■ Your task ■
Every line in the records below with the string "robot" needs to be copied out.

[Data records]

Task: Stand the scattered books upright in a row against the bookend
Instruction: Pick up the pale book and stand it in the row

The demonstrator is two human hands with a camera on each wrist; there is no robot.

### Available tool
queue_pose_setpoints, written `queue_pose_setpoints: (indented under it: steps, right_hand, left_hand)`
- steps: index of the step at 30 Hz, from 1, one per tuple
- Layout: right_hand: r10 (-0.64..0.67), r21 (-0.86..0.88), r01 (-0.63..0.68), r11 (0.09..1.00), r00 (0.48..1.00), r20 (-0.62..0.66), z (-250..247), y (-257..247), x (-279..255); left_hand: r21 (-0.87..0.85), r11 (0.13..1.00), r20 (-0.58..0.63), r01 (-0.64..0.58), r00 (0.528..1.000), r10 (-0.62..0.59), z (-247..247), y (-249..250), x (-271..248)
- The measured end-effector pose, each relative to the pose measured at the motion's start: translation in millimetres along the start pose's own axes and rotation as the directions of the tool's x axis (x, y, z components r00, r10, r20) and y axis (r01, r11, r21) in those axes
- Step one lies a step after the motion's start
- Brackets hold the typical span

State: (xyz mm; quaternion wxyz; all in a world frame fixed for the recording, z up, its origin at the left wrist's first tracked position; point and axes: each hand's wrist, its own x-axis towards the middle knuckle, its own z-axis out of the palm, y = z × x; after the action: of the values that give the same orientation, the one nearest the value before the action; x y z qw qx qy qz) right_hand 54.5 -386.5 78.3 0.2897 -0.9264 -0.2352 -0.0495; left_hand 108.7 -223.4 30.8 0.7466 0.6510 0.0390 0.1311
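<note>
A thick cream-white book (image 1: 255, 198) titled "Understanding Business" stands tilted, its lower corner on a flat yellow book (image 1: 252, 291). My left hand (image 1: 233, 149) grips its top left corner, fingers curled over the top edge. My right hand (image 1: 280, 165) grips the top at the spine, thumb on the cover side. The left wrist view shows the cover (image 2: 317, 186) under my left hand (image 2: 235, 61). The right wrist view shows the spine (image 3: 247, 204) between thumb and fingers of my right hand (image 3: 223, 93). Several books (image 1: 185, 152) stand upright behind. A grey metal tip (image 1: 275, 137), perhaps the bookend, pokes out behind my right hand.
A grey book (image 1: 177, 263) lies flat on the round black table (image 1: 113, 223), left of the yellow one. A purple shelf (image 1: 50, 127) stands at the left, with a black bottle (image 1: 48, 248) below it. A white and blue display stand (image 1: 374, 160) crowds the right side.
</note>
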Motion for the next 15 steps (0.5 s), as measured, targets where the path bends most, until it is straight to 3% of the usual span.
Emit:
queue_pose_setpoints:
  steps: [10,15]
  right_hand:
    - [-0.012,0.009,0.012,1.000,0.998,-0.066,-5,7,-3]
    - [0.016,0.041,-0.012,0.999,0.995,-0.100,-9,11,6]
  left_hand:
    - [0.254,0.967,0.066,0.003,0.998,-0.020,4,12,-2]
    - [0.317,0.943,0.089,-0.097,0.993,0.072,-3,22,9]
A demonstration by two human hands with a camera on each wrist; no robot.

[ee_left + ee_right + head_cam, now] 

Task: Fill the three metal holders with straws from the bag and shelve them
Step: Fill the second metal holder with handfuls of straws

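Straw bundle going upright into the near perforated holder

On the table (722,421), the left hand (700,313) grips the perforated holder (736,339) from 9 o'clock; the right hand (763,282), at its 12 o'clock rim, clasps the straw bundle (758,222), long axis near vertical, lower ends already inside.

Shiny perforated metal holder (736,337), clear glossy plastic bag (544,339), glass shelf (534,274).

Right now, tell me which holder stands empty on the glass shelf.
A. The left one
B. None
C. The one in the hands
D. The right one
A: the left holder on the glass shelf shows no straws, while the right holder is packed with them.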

■ Solution to this exercise ■
The demonstrator is two human hands with a camera on each wrist; there is no robot.
A demonstration by two human hands with a camera on each wrist; no robot.

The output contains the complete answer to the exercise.